Streaming newline delimited JSON I/O.

https://travis-ci.org/geowurster/NewlineJSON.svg?branch=master https://coveralls.io/repos/geowurster/NewlineJSON/badge.svg?branch=master

Examples

Read and write files with a single JSON object on every line.
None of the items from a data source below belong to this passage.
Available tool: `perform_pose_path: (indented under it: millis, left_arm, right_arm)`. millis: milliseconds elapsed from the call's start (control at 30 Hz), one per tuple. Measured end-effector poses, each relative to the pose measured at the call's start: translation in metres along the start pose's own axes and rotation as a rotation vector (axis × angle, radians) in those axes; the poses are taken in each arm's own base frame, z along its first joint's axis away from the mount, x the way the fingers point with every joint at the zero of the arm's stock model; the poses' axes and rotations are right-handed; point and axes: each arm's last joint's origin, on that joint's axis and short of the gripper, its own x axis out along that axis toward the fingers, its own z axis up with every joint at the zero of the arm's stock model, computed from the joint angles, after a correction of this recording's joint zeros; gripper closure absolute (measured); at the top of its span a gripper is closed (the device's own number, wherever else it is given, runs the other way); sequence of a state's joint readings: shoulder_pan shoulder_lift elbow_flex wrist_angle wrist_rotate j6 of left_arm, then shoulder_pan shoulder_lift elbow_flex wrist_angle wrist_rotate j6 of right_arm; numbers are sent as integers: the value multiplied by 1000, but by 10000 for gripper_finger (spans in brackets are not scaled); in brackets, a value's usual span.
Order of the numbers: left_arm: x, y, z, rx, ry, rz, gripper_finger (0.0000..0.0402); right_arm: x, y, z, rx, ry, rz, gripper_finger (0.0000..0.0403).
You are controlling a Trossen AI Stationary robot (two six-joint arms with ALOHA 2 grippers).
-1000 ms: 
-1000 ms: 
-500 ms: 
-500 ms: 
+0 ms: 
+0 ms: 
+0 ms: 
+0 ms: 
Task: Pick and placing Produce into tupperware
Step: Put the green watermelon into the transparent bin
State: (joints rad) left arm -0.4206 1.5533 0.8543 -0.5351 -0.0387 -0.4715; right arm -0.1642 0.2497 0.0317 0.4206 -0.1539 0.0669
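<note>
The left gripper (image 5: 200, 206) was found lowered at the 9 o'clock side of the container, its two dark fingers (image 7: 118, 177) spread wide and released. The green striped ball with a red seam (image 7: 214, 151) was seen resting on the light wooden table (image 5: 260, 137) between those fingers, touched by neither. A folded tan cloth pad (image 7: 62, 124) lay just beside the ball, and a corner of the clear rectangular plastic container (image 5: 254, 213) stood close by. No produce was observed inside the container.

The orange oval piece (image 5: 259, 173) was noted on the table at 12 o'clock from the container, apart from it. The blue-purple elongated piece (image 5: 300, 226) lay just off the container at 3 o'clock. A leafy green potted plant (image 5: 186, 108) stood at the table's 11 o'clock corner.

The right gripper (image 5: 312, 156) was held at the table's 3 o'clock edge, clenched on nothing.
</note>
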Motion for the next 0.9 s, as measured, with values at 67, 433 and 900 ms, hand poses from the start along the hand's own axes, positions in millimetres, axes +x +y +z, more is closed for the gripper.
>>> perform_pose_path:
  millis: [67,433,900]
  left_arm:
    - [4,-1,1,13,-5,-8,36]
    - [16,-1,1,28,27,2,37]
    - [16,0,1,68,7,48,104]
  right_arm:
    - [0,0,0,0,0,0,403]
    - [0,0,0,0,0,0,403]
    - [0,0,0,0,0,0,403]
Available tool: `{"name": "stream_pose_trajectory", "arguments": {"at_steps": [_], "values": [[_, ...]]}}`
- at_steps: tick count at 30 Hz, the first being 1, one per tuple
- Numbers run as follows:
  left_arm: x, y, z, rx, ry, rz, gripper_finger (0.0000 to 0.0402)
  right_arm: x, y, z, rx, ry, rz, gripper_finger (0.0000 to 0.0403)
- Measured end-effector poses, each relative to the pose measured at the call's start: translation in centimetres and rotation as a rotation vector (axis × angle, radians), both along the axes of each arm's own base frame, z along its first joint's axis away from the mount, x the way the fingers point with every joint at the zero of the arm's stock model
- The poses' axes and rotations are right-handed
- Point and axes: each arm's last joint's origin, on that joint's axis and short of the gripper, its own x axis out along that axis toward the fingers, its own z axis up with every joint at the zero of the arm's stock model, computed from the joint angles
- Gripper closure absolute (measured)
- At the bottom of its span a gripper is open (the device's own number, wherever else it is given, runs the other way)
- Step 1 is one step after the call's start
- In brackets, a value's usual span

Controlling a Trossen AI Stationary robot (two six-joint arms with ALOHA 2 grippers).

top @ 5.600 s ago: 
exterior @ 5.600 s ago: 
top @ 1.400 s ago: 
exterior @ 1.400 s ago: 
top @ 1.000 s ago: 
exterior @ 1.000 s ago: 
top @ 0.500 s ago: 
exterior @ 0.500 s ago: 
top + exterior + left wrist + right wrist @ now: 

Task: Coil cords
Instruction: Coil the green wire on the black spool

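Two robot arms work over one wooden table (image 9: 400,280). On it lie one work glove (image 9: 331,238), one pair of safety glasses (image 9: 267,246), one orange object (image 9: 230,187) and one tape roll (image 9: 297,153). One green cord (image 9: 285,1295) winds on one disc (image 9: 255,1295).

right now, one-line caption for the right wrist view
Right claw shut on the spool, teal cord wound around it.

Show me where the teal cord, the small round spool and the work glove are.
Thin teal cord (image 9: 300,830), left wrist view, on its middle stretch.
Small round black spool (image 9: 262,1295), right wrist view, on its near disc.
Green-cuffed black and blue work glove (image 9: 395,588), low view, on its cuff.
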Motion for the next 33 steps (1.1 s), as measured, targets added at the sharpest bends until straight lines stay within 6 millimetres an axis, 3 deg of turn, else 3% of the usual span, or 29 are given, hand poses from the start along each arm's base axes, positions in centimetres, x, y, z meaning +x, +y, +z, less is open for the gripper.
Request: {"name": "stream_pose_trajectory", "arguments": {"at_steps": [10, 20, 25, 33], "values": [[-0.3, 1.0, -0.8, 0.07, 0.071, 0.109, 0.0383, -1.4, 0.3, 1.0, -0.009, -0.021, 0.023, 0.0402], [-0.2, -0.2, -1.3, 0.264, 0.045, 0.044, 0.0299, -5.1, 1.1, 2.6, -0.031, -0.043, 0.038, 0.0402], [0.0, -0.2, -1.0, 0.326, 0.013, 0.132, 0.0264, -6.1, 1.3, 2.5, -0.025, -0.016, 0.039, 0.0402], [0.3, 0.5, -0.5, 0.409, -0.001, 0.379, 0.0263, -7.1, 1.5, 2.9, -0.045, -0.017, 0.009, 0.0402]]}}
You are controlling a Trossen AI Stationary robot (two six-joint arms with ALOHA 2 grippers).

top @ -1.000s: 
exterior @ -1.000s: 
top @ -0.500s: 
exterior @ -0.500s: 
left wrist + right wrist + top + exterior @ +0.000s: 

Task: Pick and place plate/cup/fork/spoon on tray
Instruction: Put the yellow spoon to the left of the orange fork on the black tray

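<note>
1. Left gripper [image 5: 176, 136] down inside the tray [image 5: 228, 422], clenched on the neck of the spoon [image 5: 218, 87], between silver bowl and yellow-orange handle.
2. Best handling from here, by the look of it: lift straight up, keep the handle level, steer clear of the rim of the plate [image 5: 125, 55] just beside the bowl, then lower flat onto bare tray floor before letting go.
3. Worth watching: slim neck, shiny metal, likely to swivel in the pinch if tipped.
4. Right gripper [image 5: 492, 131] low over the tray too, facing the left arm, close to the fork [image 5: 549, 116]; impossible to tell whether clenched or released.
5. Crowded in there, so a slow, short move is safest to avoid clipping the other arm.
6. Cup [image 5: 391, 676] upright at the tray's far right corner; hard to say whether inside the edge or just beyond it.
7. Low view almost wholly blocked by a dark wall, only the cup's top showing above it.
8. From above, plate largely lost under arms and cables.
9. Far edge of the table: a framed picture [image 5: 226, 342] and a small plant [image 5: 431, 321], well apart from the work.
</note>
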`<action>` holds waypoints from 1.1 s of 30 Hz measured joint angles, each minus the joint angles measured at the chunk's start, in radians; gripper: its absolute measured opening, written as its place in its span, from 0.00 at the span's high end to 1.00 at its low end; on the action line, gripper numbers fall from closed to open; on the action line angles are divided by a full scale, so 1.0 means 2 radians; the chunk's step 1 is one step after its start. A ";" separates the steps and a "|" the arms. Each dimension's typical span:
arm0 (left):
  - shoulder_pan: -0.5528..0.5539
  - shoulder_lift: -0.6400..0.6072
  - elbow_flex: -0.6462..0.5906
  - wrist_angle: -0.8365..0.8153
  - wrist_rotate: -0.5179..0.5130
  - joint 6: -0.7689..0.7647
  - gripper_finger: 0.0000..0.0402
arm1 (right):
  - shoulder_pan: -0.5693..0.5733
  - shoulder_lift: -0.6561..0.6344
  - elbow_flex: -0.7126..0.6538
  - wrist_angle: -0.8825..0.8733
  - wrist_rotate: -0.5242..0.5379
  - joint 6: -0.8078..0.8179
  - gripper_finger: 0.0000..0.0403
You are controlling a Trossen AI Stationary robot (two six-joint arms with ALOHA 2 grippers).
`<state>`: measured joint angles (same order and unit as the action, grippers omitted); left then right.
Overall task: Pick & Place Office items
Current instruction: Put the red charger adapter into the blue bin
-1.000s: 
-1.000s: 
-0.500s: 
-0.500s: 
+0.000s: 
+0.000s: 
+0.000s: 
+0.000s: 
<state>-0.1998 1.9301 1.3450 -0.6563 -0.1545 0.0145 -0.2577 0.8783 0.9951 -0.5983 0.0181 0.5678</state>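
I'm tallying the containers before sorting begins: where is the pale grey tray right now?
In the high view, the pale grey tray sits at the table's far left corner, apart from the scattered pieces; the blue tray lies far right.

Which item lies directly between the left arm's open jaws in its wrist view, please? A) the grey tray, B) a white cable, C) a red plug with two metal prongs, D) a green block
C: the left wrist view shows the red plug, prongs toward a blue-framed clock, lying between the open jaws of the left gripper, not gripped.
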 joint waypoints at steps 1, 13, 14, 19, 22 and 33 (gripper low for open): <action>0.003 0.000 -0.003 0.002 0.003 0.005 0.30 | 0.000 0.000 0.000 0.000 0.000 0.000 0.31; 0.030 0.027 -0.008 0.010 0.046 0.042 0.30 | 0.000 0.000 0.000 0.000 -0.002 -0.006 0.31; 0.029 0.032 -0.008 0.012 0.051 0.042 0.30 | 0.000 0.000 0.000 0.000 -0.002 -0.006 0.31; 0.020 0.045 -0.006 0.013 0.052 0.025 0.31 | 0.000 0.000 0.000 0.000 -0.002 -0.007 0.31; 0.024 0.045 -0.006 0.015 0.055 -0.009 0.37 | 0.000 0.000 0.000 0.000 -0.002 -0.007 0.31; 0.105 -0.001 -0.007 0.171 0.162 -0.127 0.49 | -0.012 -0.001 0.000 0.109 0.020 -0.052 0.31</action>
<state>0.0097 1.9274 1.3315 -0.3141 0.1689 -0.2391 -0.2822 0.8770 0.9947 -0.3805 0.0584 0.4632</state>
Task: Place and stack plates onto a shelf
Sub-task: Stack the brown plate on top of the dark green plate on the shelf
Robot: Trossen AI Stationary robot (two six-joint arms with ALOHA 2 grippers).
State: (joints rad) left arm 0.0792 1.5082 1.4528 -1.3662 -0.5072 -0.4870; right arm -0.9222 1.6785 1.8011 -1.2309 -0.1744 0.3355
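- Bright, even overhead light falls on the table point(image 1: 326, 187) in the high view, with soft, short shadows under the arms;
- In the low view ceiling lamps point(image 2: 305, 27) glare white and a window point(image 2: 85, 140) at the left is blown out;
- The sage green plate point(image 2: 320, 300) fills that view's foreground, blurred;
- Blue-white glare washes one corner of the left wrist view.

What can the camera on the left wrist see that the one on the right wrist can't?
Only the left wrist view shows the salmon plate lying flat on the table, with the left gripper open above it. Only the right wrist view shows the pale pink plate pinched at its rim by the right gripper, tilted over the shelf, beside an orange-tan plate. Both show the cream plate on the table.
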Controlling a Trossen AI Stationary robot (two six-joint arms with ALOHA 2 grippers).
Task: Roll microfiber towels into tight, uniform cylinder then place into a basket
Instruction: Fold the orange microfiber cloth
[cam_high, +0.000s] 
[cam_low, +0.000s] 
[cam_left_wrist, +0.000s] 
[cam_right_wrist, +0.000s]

See the sample-data directory for valid input examples.

One dictionary per line:

from pprint import pprint
import newlinejson

with open('sample-data/dictionaries.json') as i_f, open('outfile.json', 'r+') as o_f:
    writer = newlinejson.Writer(o_f)
    for line in newlinejson.Reader(i_f):
        writer.write(line)
    o_f.seek(0)
    pprint(newlinejson.load(o_f))
[{'field2': 'l1f2', 'field3': 'l1f3', 'field1': 'l1f1'}
 {'field2': 'l2f2', 'field3': 'l3f3', 'field1': 'l2f1'}
 {'field2': 'l3f2', 'field3': 'l3f3', 'field1': 'l3f1'}
 {'field2': 'l4f2', 'field3': 'l4f3', 'field1': 'l4f1'}
 {'field2': 'l5f2', 'field3': 'l5f3', 'field1': 'l5f1'}]

One list per line:

import newlinejson

with open('sample-data/lists-no-header.json') as f:
    for line in newlinejson.Reader(f):
        print(line)
['l1f2', 'l1f3', 'l1f1']
['l2f2', 'l3f3', 'l2f1']
['l3f2', 'l3f3', 'l3f1']
['l4f2', 'l4f3', 'l4f1']
['l5f2', 'l5f3', 'l5f1']

Mixed content:

import newlinejson

with open('sample-data/mixed-content.json') as f:
    for line in newlinejson.Reader(f):
        print(line)
{'field2': 'l1f2', 'field3': 'l1f3', 'field1': 'l1f1'}
['l1f2', 'l1f3', 'l1f1']
{'field2': 'l2f2', 'field3': 'l3f3', 'field1': 'l2f1'}
['l2f2', 'l3f3', 'l2f1']
{'field2': 'l3f2', 'field3': 'l3f3', 'field1': 'l3f1'}
['l3f2', 'l3f3', 'l3f1']
{'field2': 'l4f2', 'field3': 'l4f3', 'field1': 'l4f1'}
['l4f2', 'l4f3', 'l4f1']
{'field2': 'l5f2', 'field3': 'l5f3', 'field1': 'l5f1'}
['l5f2', 'l5f3', 'l5f1']

The standard JSON functions load/s() and dump/s() are still available but should only be used on small files. The load/s() functions return lists of JSON objects and dump/s() take the the same format as input.

Load from a file:

from pprint import pprint
import newlinejson

with open('sample-data/dictionaries.json') as f:
    pprint(newlinejson.load(f))
[{'field2': 'l1f2', 'field3': 'l1f3', 'field1': 'l1f1'},
 {'field2': 'l2f2', 'field3': 'l3f3', 'field1': 'l2f1'},
 {'field2': 'l3f2', 'field3': 'l3f3', 'field1': 'l3f1'},
 {'field2': 'l4f2', 'field3': 'l4f3', 'field1': 'l4f1'},
 {'field2': 'l5f2', 'field3': 'l5f3', 'field1': 'l5f1'}]

Load from a string:

from pprint import pprint
import newlinejson

with open('sample-data/dictionaries.json') as f:
    pprint(newlinejson.loads(f.read()))
[{'field2': 'l1f2', 'field3': 'l1f3', 'field1': 'l1f1'},
 {'field2': 'l2f2', 'field3': 'l3f3', 'field1': 'l2f1'},
 {'field2': 'l3f2', 'field3': 'l3f3', 'field1': 'l3f1'},
 {'field2': 'l4f2', 'field3': 'l4f3', 'field1': 'l4f1'},
 {'field2': 'l5f2', 'field3': 'l5f3', 'field1': 'l5f1'}]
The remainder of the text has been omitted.